**Directions:**
Transcribe the data below exactly, but only from the line containing "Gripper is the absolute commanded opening" through its final line, both included.

**Material for the task:**
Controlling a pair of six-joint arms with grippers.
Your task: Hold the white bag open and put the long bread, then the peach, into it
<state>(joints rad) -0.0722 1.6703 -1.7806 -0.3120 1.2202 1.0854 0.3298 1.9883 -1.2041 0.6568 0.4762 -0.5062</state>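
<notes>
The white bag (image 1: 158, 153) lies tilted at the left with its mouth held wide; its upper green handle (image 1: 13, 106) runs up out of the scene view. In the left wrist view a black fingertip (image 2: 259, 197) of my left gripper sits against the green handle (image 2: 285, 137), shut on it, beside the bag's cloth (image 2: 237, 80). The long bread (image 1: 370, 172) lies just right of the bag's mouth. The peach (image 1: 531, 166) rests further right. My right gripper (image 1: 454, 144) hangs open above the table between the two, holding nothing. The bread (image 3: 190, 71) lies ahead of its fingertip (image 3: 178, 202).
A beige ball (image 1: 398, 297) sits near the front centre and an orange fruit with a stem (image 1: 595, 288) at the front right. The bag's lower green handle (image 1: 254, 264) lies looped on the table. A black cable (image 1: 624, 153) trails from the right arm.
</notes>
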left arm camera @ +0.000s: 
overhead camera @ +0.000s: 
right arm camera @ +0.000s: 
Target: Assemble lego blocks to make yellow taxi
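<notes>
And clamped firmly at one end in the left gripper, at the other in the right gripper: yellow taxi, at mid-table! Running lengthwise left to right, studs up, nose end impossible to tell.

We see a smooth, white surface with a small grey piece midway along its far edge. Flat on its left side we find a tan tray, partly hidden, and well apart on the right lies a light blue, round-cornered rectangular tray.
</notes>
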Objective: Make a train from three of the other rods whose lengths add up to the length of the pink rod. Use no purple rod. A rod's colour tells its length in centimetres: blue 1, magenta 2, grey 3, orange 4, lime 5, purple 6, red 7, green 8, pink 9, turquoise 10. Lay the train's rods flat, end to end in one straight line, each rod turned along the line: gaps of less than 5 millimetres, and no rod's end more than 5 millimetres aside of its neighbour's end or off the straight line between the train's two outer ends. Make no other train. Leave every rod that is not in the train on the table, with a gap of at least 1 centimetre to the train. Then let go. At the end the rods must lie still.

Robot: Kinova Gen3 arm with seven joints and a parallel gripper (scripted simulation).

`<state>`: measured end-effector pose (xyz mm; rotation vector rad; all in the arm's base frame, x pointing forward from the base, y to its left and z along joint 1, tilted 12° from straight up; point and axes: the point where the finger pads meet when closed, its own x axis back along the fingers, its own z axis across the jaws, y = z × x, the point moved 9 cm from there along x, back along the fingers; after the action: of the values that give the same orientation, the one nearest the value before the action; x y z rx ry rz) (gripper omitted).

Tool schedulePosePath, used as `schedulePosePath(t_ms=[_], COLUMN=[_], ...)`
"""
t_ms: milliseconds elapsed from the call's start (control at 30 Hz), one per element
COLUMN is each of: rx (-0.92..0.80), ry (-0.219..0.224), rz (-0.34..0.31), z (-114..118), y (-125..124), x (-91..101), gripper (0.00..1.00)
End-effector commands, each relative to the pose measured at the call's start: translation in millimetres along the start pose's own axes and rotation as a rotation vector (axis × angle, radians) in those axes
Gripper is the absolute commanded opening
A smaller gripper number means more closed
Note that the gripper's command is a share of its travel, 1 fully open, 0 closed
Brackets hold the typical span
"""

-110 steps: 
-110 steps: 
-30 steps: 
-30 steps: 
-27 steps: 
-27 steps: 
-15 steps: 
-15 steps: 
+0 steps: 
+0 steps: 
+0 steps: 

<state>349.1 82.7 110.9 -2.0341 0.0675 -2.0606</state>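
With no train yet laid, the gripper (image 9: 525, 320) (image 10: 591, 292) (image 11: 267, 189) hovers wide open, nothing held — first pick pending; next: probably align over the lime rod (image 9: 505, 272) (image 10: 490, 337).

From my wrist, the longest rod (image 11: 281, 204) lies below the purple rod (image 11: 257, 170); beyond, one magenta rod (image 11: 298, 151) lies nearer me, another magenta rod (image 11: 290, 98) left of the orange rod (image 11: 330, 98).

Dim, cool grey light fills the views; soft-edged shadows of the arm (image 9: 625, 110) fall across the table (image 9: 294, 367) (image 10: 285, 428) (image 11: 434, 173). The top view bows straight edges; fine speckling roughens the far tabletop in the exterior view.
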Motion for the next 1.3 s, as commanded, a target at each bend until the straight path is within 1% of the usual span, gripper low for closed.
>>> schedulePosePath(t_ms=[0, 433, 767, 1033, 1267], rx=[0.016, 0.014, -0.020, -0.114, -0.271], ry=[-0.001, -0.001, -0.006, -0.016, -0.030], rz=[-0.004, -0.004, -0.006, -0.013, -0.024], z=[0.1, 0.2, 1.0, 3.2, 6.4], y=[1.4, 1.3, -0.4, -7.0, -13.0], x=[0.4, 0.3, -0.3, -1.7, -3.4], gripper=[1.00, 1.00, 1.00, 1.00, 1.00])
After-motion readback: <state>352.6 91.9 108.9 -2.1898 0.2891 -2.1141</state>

**Answer to the problem:**
Gripper is the absolute commanded opening
A smaller gripper number means more closed
Note that the gripper's command is a share of its travel, 1 fully open, 0 closed
Brackets hold the typical span
"""

-110 steps: 
-110 steps: 
-30 steps: 
-30 steps: 
-27 steps: 
-27 steps: 
-15 steps: 
-15 steps: 
+0 steps: 
+0 steps: 
+0 steps: 

<state>349.1 82.7 110.9 -2.0341 0.0675 -2.0606</state>
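With no train yet laid, the gripper (image 9: 525, 320) (image 10: 591, 292) (image 11: 267, 189) hovers wide open, nothing held — first pick pending; next: probably align over the lime rod (image 9: 505, 272) (image 10: 490, 337).

From my wrist, the longest rod (image 11: 281, 204) lies below the purple rod (image 11: 257, 170); beyond, one magenta rod (image 11: 298, 151) lies nearer me, another magenta rod (image 11: 290, 98) left of the orange rod (image 11: 330, 98).

Dim, cool grey light fills the views; soft-edged shadows of the arm (image 9: 625, 110) fall across the table (image 9: 294, 367) (image 10: 285, 428) (image 11: 434, 173). The top view bows straight edges; fine speckling roughens the far tabletop in the exterior view.
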Motion for the next 1.3 s, as commanded, a target at each bend until the straight path is within 1% of the usual span, gripper low for closed.
>>> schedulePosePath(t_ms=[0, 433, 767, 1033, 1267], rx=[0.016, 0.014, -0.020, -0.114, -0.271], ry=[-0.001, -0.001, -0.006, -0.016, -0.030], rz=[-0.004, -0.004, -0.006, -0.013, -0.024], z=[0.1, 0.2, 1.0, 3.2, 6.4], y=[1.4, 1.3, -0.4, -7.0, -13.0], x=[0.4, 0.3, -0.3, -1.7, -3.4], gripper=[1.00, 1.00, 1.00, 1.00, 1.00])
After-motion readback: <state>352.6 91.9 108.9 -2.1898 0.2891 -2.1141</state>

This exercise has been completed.